* _YOUR OBJECTIVE_
Return the entire listing, word for word.

* _MATERIAL PROVIDED_
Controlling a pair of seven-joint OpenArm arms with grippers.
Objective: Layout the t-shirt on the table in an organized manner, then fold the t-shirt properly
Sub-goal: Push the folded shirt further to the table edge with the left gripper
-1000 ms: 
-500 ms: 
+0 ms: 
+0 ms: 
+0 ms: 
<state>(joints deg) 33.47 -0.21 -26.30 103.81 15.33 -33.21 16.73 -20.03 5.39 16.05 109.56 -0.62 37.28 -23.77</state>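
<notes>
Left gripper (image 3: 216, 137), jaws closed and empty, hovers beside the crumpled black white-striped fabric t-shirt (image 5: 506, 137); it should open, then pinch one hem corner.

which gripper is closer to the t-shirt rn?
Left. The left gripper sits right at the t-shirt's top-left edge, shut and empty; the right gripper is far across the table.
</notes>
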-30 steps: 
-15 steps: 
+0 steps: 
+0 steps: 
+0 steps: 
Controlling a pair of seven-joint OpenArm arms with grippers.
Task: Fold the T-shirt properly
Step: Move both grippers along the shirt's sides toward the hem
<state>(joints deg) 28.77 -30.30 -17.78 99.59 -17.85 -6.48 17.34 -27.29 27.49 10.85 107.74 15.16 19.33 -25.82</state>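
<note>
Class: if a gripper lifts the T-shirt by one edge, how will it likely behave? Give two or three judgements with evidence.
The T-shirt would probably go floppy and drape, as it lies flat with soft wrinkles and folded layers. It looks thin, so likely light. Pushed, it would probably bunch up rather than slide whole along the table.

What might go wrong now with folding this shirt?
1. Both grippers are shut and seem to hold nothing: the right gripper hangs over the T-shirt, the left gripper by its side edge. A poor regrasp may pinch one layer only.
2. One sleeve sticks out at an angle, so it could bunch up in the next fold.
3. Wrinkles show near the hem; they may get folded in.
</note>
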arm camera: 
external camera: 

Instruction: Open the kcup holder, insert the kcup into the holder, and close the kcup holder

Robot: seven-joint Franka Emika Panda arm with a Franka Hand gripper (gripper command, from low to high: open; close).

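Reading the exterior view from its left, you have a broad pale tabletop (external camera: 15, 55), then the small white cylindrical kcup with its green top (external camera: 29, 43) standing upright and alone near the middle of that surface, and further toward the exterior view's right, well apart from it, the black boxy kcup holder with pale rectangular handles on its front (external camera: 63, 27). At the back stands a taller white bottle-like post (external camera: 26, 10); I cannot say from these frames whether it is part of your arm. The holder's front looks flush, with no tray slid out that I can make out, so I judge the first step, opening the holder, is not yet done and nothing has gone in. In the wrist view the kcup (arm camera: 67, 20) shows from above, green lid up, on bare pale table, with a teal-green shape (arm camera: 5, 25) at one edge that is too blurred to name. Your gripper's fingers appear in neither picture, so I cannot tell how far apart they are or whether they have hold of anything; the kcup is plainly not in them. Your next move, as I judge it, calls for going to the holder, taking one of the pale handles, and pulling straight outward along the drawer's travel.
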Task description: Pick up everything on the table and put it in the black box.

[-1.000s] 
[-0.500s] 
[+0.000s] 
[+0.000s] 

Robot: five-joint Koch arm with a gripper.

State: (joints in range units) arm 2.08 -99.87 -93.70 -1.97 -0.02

* _FINISHED EXERCISE_
Controlling a pair of seven-joint OpenArm arms with grippers.
Objective: Layout the t-shirt on the table in an organized manner, then fold the t-shirt properly
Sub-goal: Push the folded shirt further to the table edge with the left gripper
-1000 ms: 
-500 ms: 
+0 ms: 
+0 ms: 
+0 ms: 
<state>(joints deg) 33.47 -0.21 -26.30 103.81 15.33 -33.21 16.73 -20.03 5.39 16.05 109.56 -0.62 37.28 -23.77</state>
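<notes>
Left gripper (image 3: 216, 137), jaws closed and empty, hovers beside the crumpled black white-striped fabric t-shirt (image 5: 506, 137); it should open, then pinch one hem corner.

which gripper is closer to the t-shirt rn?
Left. The left gripper sits right at the t-shirt's top-left edge, shut and empty; the right gripper is far across the table.
</notes>
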-30 steps: 
-15 steps: 
+0 steps: 
+0 steps: 
+0 steps: 
Controlling a pair of seven-joint OpenArm arms with grippers.
Task: Fold the T-shirt properly
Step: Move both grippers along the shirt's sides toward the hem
<state>(joints deg) 28.77 -30.30 -17.78 99.59 -17.85 -6.48 17.34 -27.29 27.49 10.85 107.74 15.16 19.33 -25.82</state>
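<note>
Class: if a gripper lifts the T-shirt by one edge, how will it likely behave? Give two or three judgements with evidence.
The T-shirt would probably go floppy and drape, as it lies flat with soft wrinkles and folded layers. It looks thin, so likely light. Pushed, it would probably bunch up rather than slide whole along the table.

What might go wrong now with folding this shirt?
1. Both grippers are shut and seem to hold nothing: the right gripper hangs over the T-shirt, the left gripper by its side edge. A poor regrasp may pinch one layer only.
2. One sleeve sticks out at an angle, so it could bunch up in the next fold.
3. Wrinkles show near the hem; they may get folded in.
</note>
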arm camera: 
external camera: 

Instruction: Open the kcup holder, insert the kcup into the holder, and close the kcup holder

Robot: seven-joint Franka Emika Panda arm with a Franka Hand gripper (gripper command, from low to high: open; close).

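Reading the exterior view from its left, you have a broad pale tabletop (external camera: 15, 55), then the small white cylindrical kcup with its green top (external camera: 29, 43) standing upright and alone near the middle of that surface, and further toward the exterior view's right, well apart from it, the black boxy kcup holder with pale rectangular handles on its front (external camera: 63, 27). At the back stands a taller white bottle-like post (external camera: 26, 10); I cannot say from these frames whether it is part of your arm. The holder's front looks flush, with no tray slid out that I can make out, so I judge the first step, opening the holder, is not yet done and nothing has gone in. In the wrist view the kcup (arm camera: 67, 20) shows from above, green lid up, on bare pale table, with a teal-green shape (arm camera: 5, 25) at one edge that is too blurred to name. Your gripper's fingers appear in neither picture, so I cannot tell how far apart they are or whether they have hold of anything; the kcup is plainly not in them. Your next move, as I judge it, calls for going to the holder, taking one of the pale handles, and pulling straight outward along the drawer's travel.
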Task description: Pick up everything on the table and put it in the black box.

[-1.000s] 
[-0.500s] 
[+0.000s] 
[+0.000s] 

Robot: five-joint Koch arm with a gripper.

State: (joints in range units) arm 2.08 -99.87 -93.70 -1.97 -0.02

The answer contains nothing more.